PROMPT. The answer must be every line of the data that holds the word "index".
START DATASET EXCERPTS
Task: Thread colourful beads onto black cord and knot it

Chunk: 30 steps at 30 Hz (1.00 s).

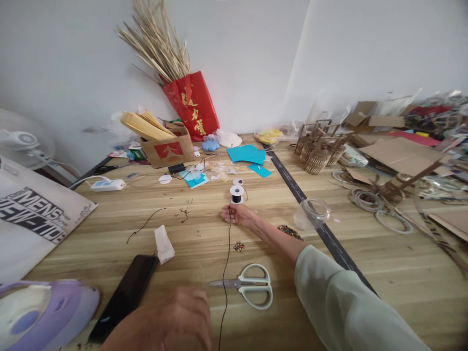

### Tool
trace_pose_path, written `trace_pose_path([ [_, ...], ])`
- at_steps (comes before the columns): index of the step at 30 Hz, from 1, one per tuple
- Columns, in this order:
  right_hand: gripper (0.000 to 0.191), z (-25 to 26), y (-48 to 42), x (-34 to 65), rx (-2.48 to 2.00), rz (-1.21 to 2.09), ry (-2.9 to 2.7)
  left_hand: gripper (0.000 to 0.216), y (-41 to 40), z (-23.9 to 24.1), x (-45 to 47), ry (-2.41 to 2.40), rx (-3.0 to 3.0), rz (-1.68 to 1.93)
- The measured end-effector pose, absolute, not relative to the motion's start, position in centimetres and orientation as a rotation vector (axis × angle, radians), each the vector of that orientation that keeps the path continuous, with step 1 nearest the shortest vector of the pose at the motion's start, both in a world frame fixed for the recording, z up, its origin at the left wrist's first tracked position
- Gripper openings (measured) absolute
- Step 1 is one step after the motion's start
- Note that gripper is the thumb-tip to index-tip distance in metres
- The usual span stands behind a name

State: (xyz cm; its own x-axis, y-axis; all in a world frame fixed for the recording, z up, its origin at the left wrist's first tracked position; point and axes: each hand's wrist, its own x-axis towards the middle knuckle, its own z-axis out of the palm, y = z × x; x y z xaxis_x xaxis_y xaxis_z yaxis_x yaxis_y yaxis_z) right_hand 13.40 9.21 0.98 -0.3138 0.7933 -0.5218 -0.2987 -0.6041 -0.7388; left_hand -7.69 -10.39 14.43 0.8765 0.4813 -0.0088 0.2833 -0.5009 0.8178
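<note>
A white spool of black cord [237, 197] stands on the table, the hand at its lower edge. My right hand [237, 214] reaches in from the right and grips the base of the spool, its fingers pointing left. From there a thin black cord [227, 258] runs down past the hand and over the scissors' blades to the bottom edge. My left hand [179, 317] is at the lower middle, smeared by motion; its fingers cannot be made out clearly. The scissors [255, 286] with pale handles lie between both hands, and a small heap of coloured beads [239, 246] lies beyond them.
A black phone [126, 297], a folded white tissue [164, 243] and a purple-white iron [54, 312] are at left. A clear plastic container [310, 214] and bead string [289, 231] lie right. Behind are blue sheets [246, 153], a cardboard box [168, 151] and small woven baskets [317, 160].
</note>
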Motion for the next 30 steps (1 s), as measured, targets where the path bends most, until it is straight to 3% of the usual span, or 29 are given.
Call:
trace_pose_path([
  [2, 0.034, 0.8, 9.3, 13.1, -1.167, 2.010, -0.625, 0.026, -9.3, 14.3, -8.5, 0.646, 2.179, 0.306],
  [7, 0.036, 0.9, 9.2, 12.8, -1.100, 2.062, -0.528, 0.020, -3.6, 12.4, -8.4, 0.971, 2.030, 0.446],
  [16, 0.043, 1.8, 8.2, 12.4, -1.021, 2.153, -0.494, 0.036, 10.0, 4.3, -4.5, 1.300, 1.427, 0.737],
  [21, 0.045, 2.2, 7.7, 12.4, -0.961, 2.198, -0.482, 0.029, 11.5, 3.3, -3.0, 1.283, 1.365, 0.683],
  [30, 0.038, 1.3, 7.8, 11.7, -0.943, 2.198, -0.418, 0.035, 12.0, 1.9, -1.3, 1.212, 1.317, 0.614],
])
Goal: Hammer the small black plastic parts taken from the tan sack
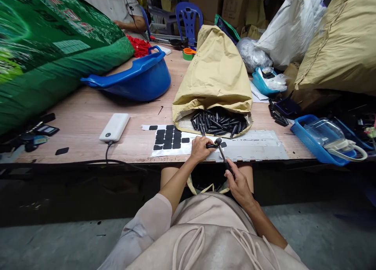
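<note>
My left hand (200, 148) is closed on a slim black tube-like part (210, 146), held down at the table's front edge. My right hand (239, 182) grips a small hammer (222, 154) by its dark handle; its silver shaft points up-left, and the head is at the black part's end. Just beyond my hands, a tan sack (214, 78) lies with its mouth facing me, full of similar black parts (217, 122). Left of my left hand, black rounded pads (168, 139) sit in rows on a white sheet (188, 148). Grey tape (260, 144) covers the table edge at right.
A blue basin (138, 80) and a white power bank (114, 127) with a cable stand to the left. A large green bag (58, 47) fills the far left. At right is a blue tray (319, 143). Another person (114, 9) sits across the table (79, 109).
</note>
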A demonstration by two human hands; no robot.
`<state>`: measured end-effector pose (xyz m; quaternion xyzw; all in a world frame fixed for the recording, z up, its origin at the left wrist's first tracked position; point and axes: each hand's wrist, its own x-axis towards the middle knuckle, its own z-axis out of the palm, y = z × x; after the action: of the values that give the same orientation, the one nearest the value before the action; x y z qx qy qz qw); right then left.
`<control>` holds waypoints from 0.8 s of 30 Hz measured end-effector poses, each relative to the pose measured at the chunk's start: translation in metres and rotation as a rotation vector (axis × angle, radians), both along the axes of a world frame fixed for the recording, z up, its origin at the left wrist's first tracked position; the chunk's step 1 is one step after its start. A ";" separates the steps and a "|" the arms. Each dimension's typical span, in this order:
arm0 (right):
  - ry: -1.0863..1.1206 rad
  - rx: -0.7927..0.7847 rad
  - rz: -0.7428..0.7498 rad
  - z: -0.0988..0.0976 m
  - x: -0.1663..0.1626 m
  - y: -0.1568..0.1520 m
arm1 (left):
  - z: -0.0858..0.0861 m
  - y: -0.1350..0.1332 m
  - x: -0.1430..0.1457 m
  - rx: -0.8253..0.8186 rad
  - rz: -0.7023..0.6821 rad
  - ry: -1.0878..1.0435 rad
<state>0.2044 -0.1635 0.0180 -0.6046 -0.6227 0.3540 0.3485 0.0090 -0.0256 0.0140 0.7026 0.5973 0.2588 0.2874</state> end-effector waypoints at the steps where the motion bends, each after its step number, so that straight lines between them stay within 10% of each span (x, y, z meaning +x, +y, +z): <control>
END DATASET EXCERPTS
TASK OUTPUT.
- at_steps (comes before the columns): index of the step at 30 Hz, from 1, one per tuple
- Note that gripper is the thumb-tip to index-tip distance in metres

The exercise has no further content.